Entre "Che" e "I Love You Phillip Morris", Santoro fez outro trabalho internacional. Filmou com Vichy Jenson, co-diretora dos dois primeiros títulos da série "Shrek", a comédia "The Post Grad Survival Guide" (o guia de pós-graduação em sobrevivência)."Estava terminando "Che" quando apareceu esse projeto. Achei o personagem interessante e me aventurei. Era da diretora do "Shrek", que tem um trabalho interessante e diferente. Eu estava vindo do meio do mato. Fui para essa outra história e funcionou como uma reciclagem."
Globo
Embora os papéis de Santoro em filmes internacionais estejam emendando-se uns nos outros, os planos de trabalho do ator no Brasil são muitos e variados, incluindo, além do cinema, o teatro e a TV.

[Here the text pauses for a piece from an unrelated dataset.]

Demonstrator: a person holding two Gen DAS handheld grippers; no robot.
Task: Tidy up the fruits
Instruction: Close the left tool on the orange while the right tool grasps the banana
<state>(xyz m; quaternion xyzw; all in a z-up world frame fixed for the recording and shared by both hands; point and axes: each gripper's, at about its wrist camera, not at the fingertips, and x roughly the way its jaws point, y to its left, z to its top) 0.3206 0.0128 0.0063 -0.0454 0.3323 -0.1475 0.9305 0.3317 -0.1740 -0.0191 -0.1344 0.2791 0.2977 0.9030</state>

"Estou para resolver minha situação na Globo, mas acho que posso fazer alguma coisa neste ano. Tenho saudade. Minha criação foi ali", diz.Santoro é dos raríssimos [para não dizer o único] atores de sua geração e seu prestígio a defender as novelas. "A TV tem uma coisa mais fluida. Você pega um ritmo. Faz 23 cenas num dia. Acho interessante, diferente. Não acho menor, nem que se possa comparar um capítulo de uma novela com um filme. Não comparo. Tenho respeito por cada um deles e acho interessante para o ator transitar."A volta ao teatro, um projeto antigo, está sendo ensaiada. Sob a direção de Luiz Fernando Carvalho ("Lavoura Arcaica"), Santoro pretende montar um texto da francesa Marguerite Duras. Não há data prevista, porque "para fazer teatro, você tem que parar todo o resto".
No cinema brasileiro, Santoro rodou o ainda inédito em circuito comercial "Desafinados", de Walter Lima Jr., e aceitou o papel do jogador Heleno de Freitas [1920-59] no longa que José Henrique Fonseca deve filmar em 2009 sobre o craque e dândi botafoguense.Antes, talvez diga um "sim" como ator e produtor a algum dos roteiros que estão em suas mãos. Migrar para a direção, movimento que fizeram recentemente os atores Selton Mello ("Feliz Natal") e Matheus Nachtergaele, que apresentou em Cannes seu primeiro longa, "A Festa da Menina Morta", não está nos planos de Santoro."Admiro essa galera toda. Me chamem para participar como ator. Vou adorar. Mas não penso em dirigir. Estou bem envolvido com o trabalho de ator."